Silvia Romano torna tra noi
La notizia appare alle 17.17 sull’account twitter del premier Giuseppe Conte: «Silvia Romano è stata liberata! Ringrazio le donne e gli uomini dei servizi di intelligence esterna. Silvia, ti aspettiamo in Italia!». Sta bene e si trova al sicuro a Mogadiscio in un compound delle Nazioni unite.
Sono passati 535 giorni da quel 20 novembre 2018 quando la giovane cooperante che lavorava per la Onlus marchigiana «Africa Milele» in un progetto di sostegno all’infanzia e con i bambini di un orfanotrofio venne rapita nel villaggio di Chakama in Kenya, a 80 chilometri da Malindi, da un gruppo di uomini di etnia wardei.
La prima ipotesi era che si trattava di un rapimento a scopo di rapina da parte di una banda di balordi che si sarebbe risolta, per la polizia kenyana, in 48-72 ore. In seguito si è attivata una massiccia operazione interforze anche con arresti di massa che hanno creato solo altrettanti rilasci e qualche informazione preziosa secondo il capo della polizia Joseph Boinett.
Alla fine vennero arrestate tre persone implicate nel sequestro e sono ancora sotto processo. Successivamente si è cercata la collaborazione con la popolazione locale per avere informazioni e per potersi muovere in un’area di 40.000 kmq che si fa fatica a chiamare Kenya.
Dai primi mesi del 2019 è probabile che sia entrato in scena qualche altro attore: come se la banda iniziale fosse stata a sua volta catturata da qualcuno di più forte.
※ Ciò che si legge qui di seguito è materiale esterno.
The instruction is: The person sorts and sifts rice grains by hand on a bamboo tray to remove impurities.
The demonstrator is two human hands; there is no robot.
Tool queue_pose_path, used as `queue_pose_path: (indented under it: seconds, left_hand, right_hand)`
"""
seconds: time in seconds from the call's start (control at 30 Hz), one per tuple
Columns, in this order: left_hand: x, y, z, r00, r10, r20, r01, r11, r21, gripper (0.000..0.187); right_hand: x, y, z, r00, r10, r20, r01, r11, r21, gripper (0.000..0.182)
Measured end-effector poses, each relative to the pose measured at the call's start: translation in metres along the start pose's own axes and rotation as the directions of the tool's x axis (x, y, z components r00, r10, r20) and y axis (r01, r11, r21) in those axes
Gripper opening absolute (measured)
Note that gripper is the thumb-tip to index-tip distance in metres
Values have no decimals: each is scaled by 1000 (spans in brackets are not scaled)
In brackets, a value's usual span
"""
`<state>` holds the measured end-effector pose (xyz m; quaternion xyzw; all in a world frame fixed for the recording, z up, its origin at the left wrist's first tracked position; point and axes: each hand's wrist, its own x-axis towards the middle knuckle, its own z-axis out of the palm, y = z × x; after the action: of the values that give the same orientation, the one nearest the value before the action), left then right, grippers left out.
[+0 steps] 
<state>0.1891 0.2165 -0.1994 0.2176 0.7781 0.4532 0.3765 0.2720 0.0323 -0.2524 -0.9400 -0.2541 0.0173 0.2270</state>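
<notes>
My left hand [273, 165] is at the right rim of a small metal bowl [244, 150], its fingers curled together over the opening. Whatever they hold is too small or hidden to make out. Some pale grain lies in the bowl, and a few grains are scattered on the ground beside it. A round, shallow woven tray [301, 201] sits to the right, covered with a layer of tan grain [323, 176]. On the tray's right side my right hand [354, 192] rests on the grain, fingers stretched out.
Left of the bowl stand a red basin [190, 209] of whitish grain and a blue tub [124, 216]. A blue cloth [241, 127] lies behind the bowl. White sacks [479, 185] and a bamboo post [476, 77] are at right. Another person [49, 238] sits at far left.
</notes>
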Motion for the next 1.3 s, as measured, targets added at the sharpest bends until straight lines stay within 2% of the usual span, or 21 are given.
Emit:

I miliziani al Shabaab (anche se si tratta solo di un’ipotesi perché non c’è mai stata una rivendicazione ufficiale del rapimento) l’avrebbero portata, secondo ipotesi di stampa, prima nel Jubaland e poi verso le zone di Shabeelle, Jilib e Janale perché il governatore locale Ahmed Madobe – ex-al Shaabab – è poi diventato un alleato degli Stati Uniti. Oppure sarebbe sempre rimasta nella foresta di Boni, al confine tra Kenya e Somalia, dove i rapitori avrebbero smesso di scappare: hanno atteso.
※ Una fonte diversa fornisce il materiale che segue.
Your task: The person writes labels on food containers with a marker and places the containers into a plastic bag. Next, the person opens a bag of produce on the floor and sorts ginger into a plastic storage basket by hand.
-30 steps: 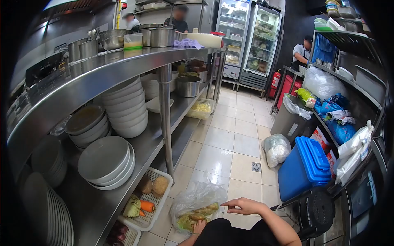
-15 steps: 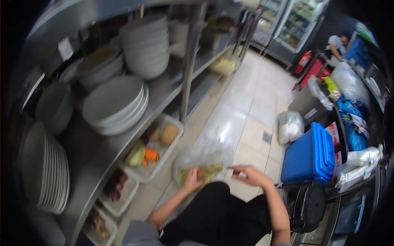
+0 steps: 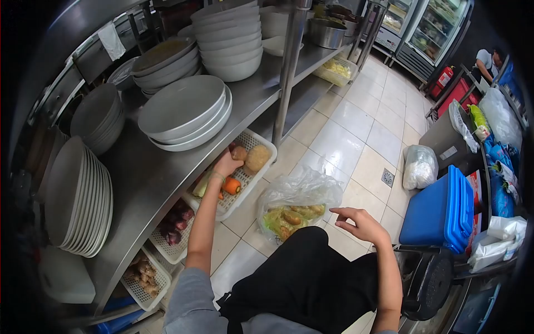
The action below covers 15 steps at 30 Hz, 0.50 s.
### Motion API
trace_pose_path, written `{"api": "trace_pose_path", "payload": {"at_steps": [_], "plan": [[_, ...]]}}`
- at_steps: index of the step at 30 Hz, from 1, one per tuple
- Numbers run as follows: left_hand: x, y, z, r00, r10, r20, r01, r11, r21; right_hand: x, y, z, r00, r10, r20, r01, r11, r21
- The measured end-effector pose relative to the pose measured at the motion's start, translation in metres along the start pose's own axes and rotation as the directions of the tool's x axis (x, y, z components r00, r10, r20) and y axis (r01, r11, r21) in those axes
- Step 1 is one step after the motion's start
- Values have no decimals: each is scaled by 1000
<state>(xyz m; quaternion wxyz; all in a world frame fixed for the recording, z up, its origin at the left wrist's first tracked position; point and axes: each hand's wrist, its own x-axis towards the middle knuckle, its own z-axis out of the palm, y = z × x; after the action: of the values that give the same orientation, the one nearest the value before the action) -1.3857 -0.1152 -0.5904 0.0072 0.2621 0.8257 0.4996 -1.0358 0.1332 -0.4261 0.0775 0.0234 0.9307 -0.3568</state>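
Observation:
My left hand [image 3: 226, 165] reaches into a white plastic basket [image 3: 260, 141] under the steel shelf, fingers curled over the vegetables there. A carrot [image 3: 231, 185] and round brown potatoes [image 3: 257, 158] lie beside it; whether the hand grips anything is hidden. My right hand [image 3: 360, 222] hovers open, fingers spread, just right of a clear plastic bag [image 3: 297, 197] of green and yellow vegetables standing on the tiled floor. My black-clad knee [image 3: 303, 267] is below the bag.
Stacks of white plates [image 3: 186, 111] and bowls [image 3: 231, 42] fill the steel shelf [image 3: 150, 178]. More baskets [image 3: 172, 234] sit beneath. A blue crate [image 3: 442, 209], a black stool [image 3: 431, 284] and a tied bag [image 3: 420, 166] stand at right. A person [image 3: 488, 62] works far back.
My left hand left the plastic bag and reached up-left into the vegetable basket. My head tilted down toward the shelf; the right hand stayed near the bag.

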Motion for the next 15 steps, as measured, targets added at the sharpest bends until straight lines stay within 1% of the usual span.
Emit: {"api": "trace_pose_path", "payload": {"at_steps": [3, 4, 5, 6, 7, 8, 9, 10, 11, 12, 13, 15], "plan": [[17, -46, 1, 993, -10, 115, -28, 948, 317, 0, 9, 2, 1000, -19, 22, 19, 1000, -17], [20, -56, 4, 989, 67, 133, -112, 922, 370, 1, 11, 2, 999, -35, 6, 35, 999, -28], [23, -67, 7, 978, 144, 149, -195, 885, 423, 0, 12, 3, 1000, -2, 24, 3, 999, -50], [26, -78, 9, 962, 219, 165, -272, 838, 473, 1, 13, 3, 999, -19, 25, 21, 998, -57], [33, -63, -2, 913, 75, 402, -263, 861, 436, 2, 14, 4, 999, -33, 30, 34, 997, -63], [34, -56, -6, 874, 129, 468, -340, 851, 400, 4, 14, 4, 999, -29, 36, 31, 998, -57], [49, -121, 14, 896, 13, 445, -259, 828, 497, 5, 15, 4, 999, -23, 48, 25, 998, -50], [38, -83, 2, 868, -98, 486, -275, 721, 636, 7, 17, 6, 998, -43, 48, 44, 999, -29], [24, -34, -12, 828, -208, 520, -319, 588, 743, 8, 17, 4, 997, -38, 64, 39, 999, -22], [20, -36, -4, 902, -304, 306, 47, 774, 631, 9, 18, 4, 997, -32, 72, 35, 999, -33], [15, -39, 5, 921, -382, 73, 338, 878, 338, 10, 18, 4, 996, -25, 86, 29, 999, -43], [24, -87, 15, 928, -347, 133, 229, 816, 531, 11, 18, 3, 995, -13, 96, 18, 998, -54]]}}
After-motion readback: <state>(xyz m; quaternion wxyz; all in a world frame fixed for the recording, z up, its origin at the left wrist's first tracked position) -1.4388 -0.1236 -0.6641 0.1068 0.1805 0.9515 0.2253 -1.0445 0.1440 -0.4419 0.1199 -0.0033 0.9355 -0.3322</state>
Tante storie speculative si sono succedute in questo anno e mezzo, ma lentamente è subentrato il silenzio per proteggere le indagini. Lo stesso parroco di Chakama, Joseph Wesonga, lo scorso aprile aveva ipotizzato che «il silenzio sulla vicenda potrebbe essere il segno che c’è una trattativa in corso».
Fatto sta che i servizi dell’Aise, diretti dal generale Luciano Carta, hanno lavorato anche grazie alla collaborazione dei servizi turchi (che hanno una grande base militare a Mogadiscio) e di quelli somali, fino ad arrivare alla liberazione. L’operazione sarebbe iniziata lo scorso 23 aprile, quando è arrivata la prova che Silvia era viva ed è stata così avviata una trattativa per il rilascio.
La famiglia non sta più nella pelle. Il padre Enzo Romano aveva scritto una lettera commovente in occasione del 24esimo compleanno della figlia, lo sorso 13 novembre: «Questo compleanno è diverso… – scriveva tra l’altro -. Ma posso regalarti dolci pensieri, trasmetterti forza ed energia dal profondo di un cuore che soffre, ma che non ha mai smesso di credere che tornerai tra le nostre braccia». Ieri si è limitato a dichiarare: «Lasciatemi respirare, devo reggere l’urto. Finché non sento la voce di mia figlia per me non è vero al 100%».
Il presidente del Copasir Raffaele Volpi ha dichiarato che la ragazza «sta bene ed è in forma. Provata ovviamente dallo stato di prigionia. Domani alle 14 dovrebbe la famiglia potrà riabbracciarla all’aeroporto di Ciampino dove Silvia Romano arriverà, con un volo speciale. Festa e commozione tra i volontari e il mondo della cooperazione, nel quartiere di Milano il Casoretto da cui Silvia proviene hanno risuonato le campane a festa, sono state intonate canzoni per lei che «è una del quartiere, aspettavamo il suo ritorno e finalmente è arrivata la bella notizia».
Grande commozione anche a Fano dove ha sede Africa Milele e tra i tanti volontari internazionali che non «ci speravano più», lacrime di gioia e hanno attraversato il Paese.
Significativi anche i commenti provenienti dalla comunità somala in Italia, a ricordarci che «se sai gioire delle gioie altrui, sei il più degno abitante del villaggio».
La cooperante nel pomeriggio di ieri ha parlato al telefono con la madre e con il premier Conte: «Sono stata forte – ha detto – e ho resistito. Sto bene e non vedo l’ora di ritornare in Italia». Ora restiamo in attesa di nuovi motivi per fare festa, pensando a Pier Luigi Maccalli e Paolo Dall’Oglio.